Forum Moderators: not2easy
My Question: Does anyone see any reason (beyond purist ones. I mean any practical reason) to avoid all those hacks? The Tan Hack is supposed to be pretty safe, effecting IE 5x Win and possibly IE mac 4x only, and forward compatible barring any unforseen proprietary moves by certaIn wEb browsers.
Any thoughts? I could, theoretically deconstruct the site and try a different approach, but I would, obviously, rather not.
Thanks in advance. I look forward to hearing what the 'panel' thinks.
This is what sites like the newly CSS designed macromedia.com do.
That way you don't have to have a stylesheet filled with hacks, you can have one for standards browsers, and one for IE 5x windows browsers. Less chance of coding errors, forgetting some line of code to neutralize the hacks, etc
What method would you use for the server-side script? ANd is there a language I can use that is similar enough to javascript (where most of my scripting experience lies) that I could learn it fast?
Something like this'll pick between browsers and insert style sheets accordingly:
<!--#if expr="$HTTP_USER_AGENT = /MSIE 6./" -->
<link rel="stylesheet" href="[b]IE_6_STYLE[/b]" type="text/css" />
<!--#elif expr="$HTTP_USER_AGENT = /MSIE 5./" -->
<link rel="stylesheet" href="[b]IE_5_STYLE[/b]" type="text/css" />
<!--#elif expr="$HTTP_USER_AGENT = /Gecko/" -->
<link rel="stylesheet" href="[b]MOZILLA_NETSCAPE_STYLE[/b]" type="text/css" />
<!--#else -->
<link rel="stylesheet" href="[b]COMPATIBLE_STYLE[/b]" type="text/css" />
<!--#endif -->
<link rel="stylesheet" href="[b]MOZILLA_NETSCAPE_STYLE[/b]" type="text/css" /> Obviously this can be made as complicated as you like, but that's the basic layout.
Nice huh?
J.
[edited by: j4mes at 7:48 pm (utc) on June 29, 2004]
*html YOURSELECTOR {
IE ONLY STYLE RULE
}
...any styles in it are not seen by non-ie browsers.
It's primarily used to fix the Box Model in IE 5.x, but IE has many other issues that the Tan Hack can fix, provided you don't mind bloating your CSS with them (as I have done).

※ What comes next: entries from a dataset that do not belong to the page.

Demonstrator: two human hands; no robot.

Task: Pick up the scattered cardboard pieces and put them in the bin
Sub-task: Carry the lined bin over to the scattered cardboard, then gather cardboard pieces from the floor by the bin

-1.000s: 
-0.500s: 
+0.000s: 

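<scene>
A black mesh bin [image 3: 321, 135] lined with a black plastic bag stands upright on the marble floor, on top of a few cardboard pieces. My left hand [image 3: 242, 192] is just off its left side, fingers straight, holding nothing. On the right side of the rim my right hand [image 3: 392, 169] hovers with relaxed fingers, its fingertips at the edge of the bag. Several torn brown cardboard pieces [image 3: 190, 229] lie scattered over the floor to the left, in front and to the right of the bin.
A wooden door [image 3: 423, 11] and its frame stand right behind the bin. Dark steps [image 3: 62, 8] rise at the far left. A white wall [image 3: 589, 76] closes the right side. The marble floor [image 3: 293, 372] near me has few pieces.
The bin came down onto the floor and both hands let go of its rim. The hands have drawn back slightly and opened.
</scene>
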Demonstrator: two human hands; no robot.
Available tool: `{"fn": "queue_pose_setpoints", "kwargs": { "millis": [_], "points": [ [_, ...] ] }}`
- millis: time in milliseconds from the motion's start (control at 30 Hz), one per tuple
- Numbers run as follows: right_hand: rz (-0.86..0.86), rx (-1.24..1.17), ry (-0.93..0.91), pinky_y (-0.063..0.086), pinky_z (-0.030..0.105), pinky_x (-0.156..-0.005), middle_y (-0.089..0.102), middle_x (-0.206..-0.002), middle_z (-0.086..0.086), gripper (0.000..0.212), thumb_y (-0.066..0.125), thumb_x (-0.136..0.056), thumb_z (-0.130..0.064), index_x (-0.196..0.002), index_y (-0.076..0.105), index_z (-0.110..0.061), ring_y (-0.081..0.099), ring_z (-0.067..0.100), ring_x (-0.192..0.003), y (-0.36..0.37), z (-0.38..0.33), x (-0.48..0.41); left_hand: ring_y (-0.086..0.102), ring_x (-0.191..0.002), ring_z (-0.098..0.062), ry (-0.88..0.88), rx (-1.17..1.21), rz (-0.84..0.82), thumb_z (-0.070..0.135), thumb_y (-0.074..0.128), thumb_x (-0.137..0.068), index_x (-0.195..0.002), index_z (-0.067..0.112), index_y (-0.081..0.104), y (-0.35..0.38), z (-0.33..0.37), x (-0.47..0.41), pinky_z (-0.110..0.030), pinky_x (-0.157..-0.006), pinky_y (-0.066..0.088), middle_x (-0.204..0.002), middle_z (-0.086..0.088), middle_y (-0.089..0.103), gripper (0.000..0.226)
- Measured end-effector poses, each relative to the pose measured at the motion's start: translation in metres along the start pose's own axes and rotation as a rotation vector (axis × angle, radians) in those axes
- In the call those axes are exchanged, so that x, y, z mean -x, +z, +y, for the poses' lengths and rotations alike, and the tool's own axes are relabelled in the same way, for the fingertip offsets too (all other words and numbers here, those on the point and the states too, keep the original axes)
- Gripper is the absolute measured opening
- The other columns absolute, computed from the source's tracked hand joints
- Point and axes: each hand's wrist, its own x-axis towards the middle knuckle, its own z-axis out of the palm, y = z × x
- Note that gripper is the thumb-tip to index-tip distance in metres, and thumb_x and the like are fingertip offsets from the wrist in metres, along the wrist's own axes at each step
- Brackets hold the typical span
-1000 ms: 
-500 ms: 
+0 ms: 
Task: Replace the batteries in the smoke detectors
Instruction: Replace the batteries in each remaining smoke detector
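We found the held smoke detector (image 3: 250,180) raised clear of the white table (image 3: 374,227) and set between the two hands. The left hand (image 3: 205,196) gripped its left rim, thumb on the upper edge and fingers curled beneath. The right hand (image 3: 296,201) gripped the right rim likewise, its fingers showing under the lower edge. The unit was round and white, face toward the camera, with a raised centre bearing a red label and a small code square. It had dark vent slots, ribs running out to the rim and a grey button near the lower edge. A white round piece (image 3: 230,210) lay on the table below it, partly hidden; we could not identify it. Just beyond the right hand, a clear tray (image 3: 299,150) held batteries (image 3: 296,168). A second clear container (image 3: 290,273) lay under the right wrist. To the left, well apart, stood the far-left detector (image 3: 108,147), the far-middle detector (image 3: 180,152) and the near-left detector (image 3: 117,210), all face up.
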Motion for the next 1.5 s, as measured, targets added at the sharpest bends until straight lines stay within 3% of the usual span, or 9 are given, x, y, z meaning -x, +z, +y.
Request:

<link rel="stylesheet" href="style.css" type="text/css" /> and then either change the extensions of your pages to ".shtml" (so your server parses them) or if you'd rather keep them as ".html" or ".htm" (I do) then add the following to your .htaccess file to make sure ".html"s and ".htm"s get parsed:
AddType text/x-server-parsed-html .html
AddType text/x-server-parsed-html .htm
J.
I'm assuming you're using a Linux server btw, in case it isn't working!
Suzy
But what happens if the browser happens to be Opera or Mozilla spoofing as IE
And a bunch of other possibilities, that test is not nearly robust enough for today's browsers, I'd either use the method suzyUK recommends if only IE Windows browsers need to be detected, which is fool proof, forward compatible, and not dependent on any outside methods, or find a real browser detection script on the web, there's a few good ones out there if you look.
The above SSI test could fail for Opera, Konqueror, Safari, any Gecko browser, and won't distinguish between the reasonably standards compliant IE 5x Mac browsers and the non standards compliant IE 5x windows browsers.